My focus is to help YOU move forward one step at a time. I write about church excellence, personal productivity, and family leadership. I coach leaders, start churches, and help organizations break growth barriers. My goal is to draw on this experience to help YOU move forward in life, leadership, and productivity.

  1. The comments on when not to hire are bang on target! These lessons ring true with my experience, so thanks for saying it.


  2. From a previous professional life as a (retained search) headhunter, I entirely agree with your points and many times gave the same advice to clients. However, these points are very employer oriented. The truth is that many appointments are mis-represented by potential employers with candidates not given an honest picture of context, challenges and threats. In particular, assistant/team roles are often sold as growth opportunities with promises of development input where those responsible have no plan, skills, experience, etc to deliver that development or intention to create the growth opportunities.

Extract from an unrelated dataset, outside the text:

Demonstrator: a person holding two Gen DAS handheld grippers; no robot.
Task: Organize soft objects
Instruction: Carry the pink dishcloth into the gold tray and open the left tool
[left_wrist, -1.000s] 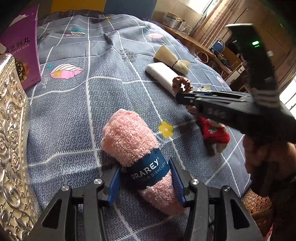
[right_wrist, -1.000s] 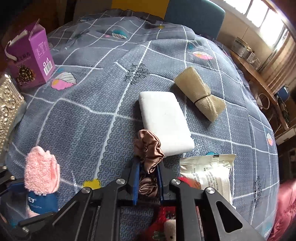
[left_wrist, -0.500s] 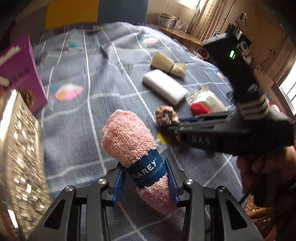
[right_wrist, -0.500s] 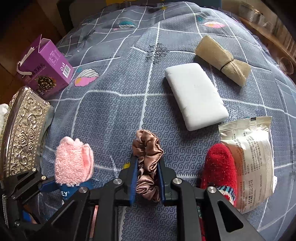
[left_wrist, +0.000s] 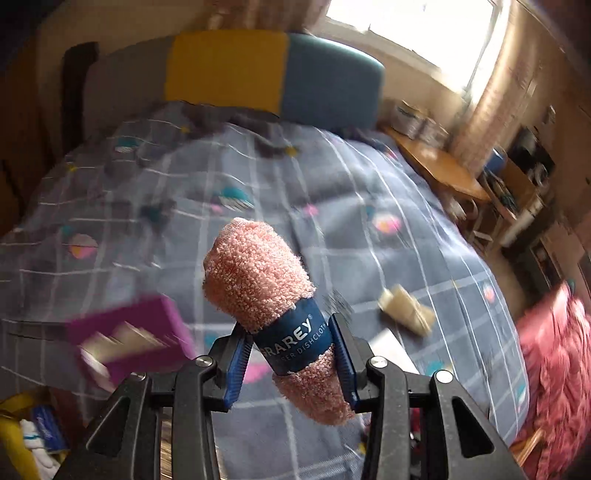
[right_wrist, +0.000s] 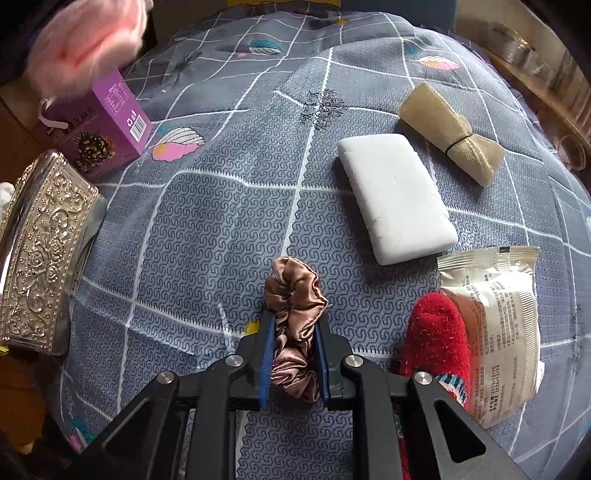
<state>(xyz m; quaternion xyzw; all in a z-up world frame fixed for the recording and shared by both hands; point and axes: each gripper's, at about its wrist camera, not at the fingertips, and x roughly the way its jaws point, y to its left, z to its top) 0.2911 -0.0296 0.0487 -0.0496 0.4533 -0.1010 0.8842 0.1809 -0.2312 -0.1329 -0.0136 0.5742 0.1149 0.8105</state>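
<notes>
My left gripper (left_wrist: 291, 354) is shut on a rolled pink dishcloth (left_wrist: 258, 273) with a blue paper band, held well above the bed. The same pink roll (right_wrist: 85, 40) shows blurred at the upper left of the right wrist view. My right gripper (right_wrist: 293, 354) is shut on a brown satin scrunchie (right_wrist: 295, 295), low over the grey patterned bedspread (right_wrist: 207, 229). A red sock (right_wrist: 439, 332) lies just right of it. A white foam pad (right_wrist: 397, 197) and a tied beige cloth roll (right_wrist: 450, 129) lie further back on the right.
An embossed silver box (right_wrist: 44, 254) stands at the bed's left edge, with a purple carton (right_wrist: 99, 129) behind it. A white sealed packet (right_wrist: 498, 332) lies beside the red sock. A yellow and blue headboard (left_wrist: 273, 70) closes the far end; a wooden desk (left_wrist: 439, 166) stands right.
The left gripper closed on the pink dishcloth and lifted it high off the bed, tilting up toward the headboard. The right gripper stayed nearly still, gripping the scrunchie.
</notes>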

    With regard to church-based appointments, it’s a sad truth that churches and lead pastors play on the godly character and gracious character of employees in such a way that terms and conditions are not respected and delivered, people feel trapped and a good reference is refused to be given to facilitate a move (in worst cases, bad references are given as a cover for the employers failures).

    Both in my own experience and that of peers who I was at bible college with, I can think of many situations where churches and lead pastors/elder-boards who on a wider level are well spoken of and respected have behaved appallingly.